Powering the Future with Data and BIM - Digital Construction Week 2018 - 23/01/2019

Digital Construction Week 2018 returned to Excel in October as an exhibition, with a main stage for paid conference sessions and several ‘theatres’ within the exhibition space. This article gives a taste of what was on offer over the two days.

Real-time Asset Management

The first day started with a 15-minute presentation from the Enable My team entitled ‘The Art of Raw Data’. This was all about using camera feeds from the front of trains to build up and maintain a real-time asset record. Apparently, cameras have been deployed for some time, but the data has not been used for this purpose. Enable’s software can detect and identify lineside infrastructure in real-time.
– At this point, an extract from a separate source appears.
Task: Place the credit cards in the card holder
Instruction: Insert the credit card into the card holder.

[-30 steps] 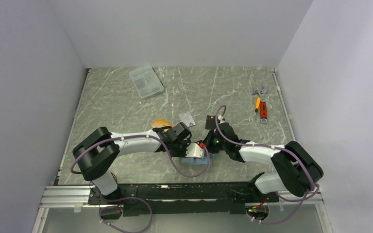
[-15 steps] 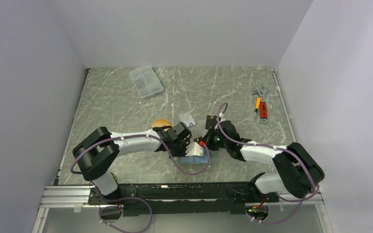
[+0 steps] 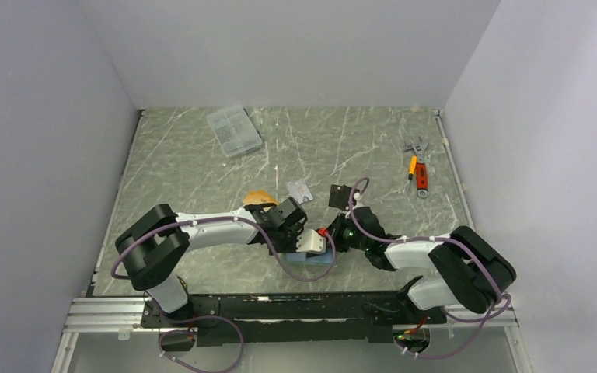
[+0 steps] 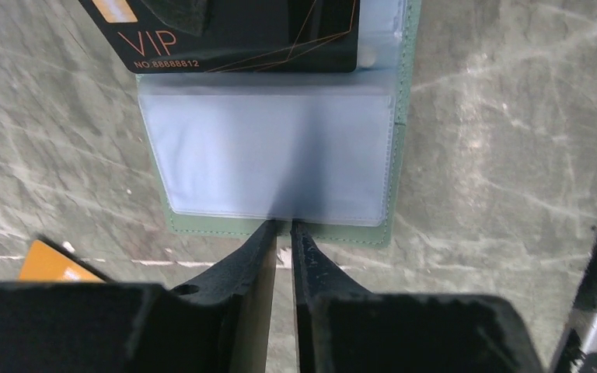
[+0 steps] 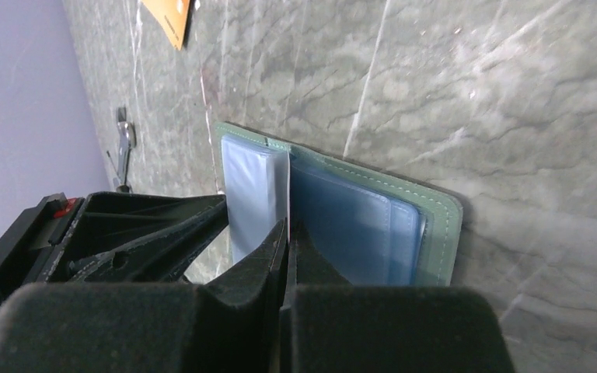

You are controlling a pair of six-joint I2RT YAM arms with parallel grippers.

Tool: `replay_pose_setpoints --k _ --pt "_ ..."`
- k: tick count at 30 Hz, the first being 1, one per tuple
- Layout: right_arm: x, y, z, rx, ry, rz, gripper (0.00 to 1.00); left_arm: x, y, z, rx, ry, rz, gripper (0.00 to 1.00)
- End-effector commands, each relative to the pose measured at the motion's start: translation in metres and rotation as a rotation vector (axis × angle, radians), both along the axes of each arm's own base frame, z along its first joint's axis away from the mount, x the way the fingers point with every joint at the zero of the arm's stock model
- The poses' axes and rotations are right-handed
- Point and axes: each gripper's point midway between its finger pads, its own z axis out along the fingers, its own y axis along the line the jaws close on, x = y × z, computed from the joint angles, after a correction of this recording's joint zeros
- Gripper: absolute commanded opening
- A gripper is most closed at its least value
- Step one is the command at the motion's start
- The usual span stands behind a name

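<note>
The card holder (image 3: 320,266) lies open on the table, green-edged with light blue sleeves (image 4: 272,167). My right gripper (image 5: 288,224) is shut on a black credit card (image 4: 241,35) marked VIP. The card stands on edge (image 5: 288,183) over the holder's fold (image 5: 435,225). My left gripper (image 4: 282,224) shows only a narrow slit between its fingers, with nothing in it. Its tips rest on the holder's near green border. An orange credit card (image 3: 258,196) lies on the table behind the left wrist (image 4: 50,266). A silvery one (image 3: 299,189) lies beside it. In the top view both grippers (image 3: 301,242) (image 3: 333,235) meet over the holder.
A flat black square piece (image 3: 340,194) lies just behind the right wrist. A clear compartment box (image 3: 234,130) sits at the back left. Hand tools with an orange handle (image 3: 417,169) lie at the back right. Walls close the table on three sides.
The right wrist has come a little nearer and lower over the holder. The left jaws have narrowed slightly. The loose cards have not moved.
</note>
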Motion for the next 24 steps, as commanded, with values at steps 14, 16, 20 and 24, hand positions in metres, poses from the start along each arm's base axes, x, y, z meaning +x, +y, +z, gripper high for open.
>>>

They had even built a model railway on their stand to demonstrate how it works. But they don’t just use the cab cameras, they mash it with other imagery, wind sensors and weather forecasts to detect vegetation when it is about to lose its leaves, inform vegetation needing attention and evaluate the risk from those pesky ‘leaves on the line’. Future developments are to include the use of machine learning and to apply the technology for other purposes, such as monitoring of flooding and deforestation.

Common Data Environments

Headphones were provided for most theatres to enable audiences to hear the speakers, but demand exceeded supply at the BIM Village. A situation which was mitigated later in the morning by setting up a loudspeaker. Lack of headphones drove me to the BIM Workshop area where the topic was Common Data Environments (CDEs), in a presentation from BIM4Rail. One would have thought that almost by definition there could only be one CDE for any project, but not so – most projects have multiple CDEs. As Barrie Gleeson pointed out, this means that there is greater risk of different versions being used as well as greater cost. Different parts of the rail sector have different approaches. Crossrail uses one CDE, but Network Rail uses several. The audience were quizzed about CDE software. ProjectWise came out on top, with others using Asite, Aconex and Sharepoint.

Data People

Then over to the ‘Skills Hub’, where Rebecca Evans from ‘Revealing Reality’ discussed the results gleaned from a survey of 35 to 40 interviews and site visits. The objective was to find out where ‘tech’ is taking us and how to make sure that training fits the needs of industry. On the subject of technology itself, there was no consensus from interviewees on which technologies would reach ‘tipping point’, although there is acknowledgement that tablets onsite, drones and AR/VR are becoming widely used. There was also no consensus on the interpretation of ‘digital construction’.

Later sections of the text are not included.